**WHAT YOU NEED TO DO:**
Look through the lines below, find those with the word "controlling", and copy them.

**Items listed in a dataset:**
--- START ---

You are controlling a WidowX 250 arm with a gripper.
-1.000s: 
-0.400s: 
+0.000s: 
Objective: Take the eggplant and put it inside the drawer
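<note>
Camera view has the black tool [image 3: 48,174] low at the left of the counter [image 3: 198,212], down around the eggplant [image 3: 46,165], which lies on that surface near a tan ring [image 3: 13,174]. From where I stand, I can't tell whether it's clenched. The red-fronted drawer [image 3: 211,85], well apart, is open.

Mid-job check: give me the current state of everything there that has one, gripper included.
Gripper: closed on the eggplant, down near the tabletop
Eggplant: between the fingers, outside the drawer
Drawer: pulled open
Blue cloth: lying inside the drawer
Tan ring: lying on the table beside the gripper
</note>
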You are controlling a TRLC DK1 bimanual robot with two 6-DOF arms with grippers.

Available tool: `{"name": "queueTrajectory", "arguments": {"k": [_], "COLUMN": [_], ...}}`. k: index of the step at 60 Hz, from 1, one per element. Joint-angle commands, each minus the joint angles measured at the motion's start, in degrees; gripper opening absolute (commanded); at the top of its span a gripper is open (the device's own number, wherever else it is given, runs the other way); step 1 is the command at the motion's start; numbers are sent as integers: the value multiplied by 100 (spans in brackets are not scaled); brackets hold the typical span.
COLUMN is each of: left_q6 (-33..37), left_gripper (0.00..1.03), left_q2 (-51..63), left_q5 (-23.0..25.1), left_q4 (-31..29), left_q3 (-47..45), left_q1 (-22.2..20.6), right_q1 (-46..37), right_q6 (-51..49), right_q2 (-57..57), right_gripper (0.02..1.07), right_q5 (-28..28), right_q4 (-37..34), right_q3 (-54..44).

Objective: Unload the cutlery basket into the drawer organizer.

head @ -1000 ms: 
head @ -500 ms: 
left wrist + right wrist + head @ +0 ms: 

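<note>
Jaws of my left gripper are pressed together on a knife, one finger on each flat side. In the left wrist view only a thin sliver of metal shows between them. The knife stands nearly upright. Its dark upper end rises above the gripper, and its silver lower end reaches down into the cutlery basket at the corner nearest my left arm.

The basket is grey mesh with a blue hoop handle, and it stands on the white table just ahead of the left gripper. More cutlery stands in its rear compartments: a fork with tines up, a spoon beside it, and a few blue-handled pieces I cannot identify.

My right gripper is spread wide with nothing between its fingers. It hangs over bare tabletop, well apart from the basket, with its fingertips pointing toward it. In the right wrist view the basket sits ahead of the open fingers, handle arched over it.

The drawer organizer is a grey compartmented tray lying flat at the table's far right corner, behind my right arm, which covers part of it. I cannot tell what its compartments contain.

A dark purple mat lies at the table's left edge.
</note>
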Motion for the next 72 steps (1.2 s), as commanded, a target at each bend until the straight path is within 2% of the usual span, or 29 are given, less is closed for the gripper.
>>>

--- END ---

**ANSWER TO THE EXERCISE:**
You are controlling a WidowX 250 arm with a gripper.
You are controlling a TRLC DK1 bimanual robot with two 6-DOF arms with grippers.

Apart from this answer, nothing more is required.